### [WHAT TO DO]
Read the data below line by line and copy each one with "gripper" in it.

### [DATASET EXTRACT]

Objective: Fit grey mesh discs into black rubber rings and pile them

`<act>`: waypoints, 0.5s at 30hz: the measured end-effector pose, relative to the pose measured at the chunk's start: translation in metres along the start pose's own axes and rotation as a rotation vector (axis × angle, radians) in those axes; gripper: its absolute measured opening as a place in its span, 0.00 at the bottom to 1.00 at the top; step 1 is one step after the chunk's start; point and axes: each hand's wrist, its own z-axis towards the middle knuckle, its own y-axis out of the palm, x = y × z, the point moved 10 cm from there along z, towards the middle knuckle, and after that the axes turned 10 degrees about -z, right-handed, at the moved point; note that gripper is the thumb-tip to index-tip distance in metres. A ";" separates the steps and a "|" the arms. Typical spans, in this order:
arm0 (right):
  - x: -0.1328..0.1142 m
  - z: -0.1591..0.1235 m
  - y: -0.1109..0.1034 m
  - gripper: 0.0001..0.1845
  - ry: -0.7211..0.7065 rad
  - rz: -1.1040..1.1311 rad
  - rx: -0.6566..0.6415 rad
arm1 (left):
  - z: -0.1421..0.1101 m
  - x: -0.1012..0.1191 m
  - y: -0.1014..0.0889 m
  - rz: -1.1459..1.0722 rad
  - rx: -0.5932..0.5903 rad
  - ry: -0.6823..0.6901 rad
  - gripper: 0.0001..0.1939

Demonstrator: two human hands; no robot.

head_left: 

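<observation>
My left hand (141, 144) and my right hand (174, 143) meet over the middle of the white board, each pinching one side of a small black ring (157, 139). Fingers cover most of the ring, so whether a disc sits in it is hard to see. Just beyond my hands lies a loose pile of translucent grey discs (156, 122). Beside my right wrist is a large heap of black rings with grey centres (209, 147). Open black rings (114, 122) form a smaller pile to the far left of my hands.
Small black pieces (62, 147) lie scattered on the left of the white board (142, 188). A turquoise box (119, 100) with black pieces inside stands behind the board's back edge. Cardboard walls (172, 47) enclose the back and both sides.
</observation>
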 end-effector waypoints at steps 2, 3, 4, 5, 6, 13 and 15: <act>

### [THE COMPLETED TASK]
`<act>`: waypoints, 0.5s at 30hz: the measured end-effector pose, relative to the pose measured at the chunk's start: translation in metres along the start pose's own axes and rotation as a rotation vector (axis × angle, radians) in those axes; gripper: its absolute measured opening as a place in its span, 0.00 at the bottom to 1.00 at the top; step 1 is one step after the chunk's start; point and axes: each hand's wrist, its own z-axis towards the middle knuckle, its own y-axis out of the palm, x = y × z, the point moved 10 cm from there along z, towards the middle knuckle, and after that the axes turned 10 degrees about -z, right-handed, at the moved point; note that gripper is the thumb-tip to index-tip distance in metres. A ";" separates the steps and a "|" the arms. Typical spans, in this order:
  - gripper: 0.0001..0.1845
  - gripper: 0.0001..0.1939

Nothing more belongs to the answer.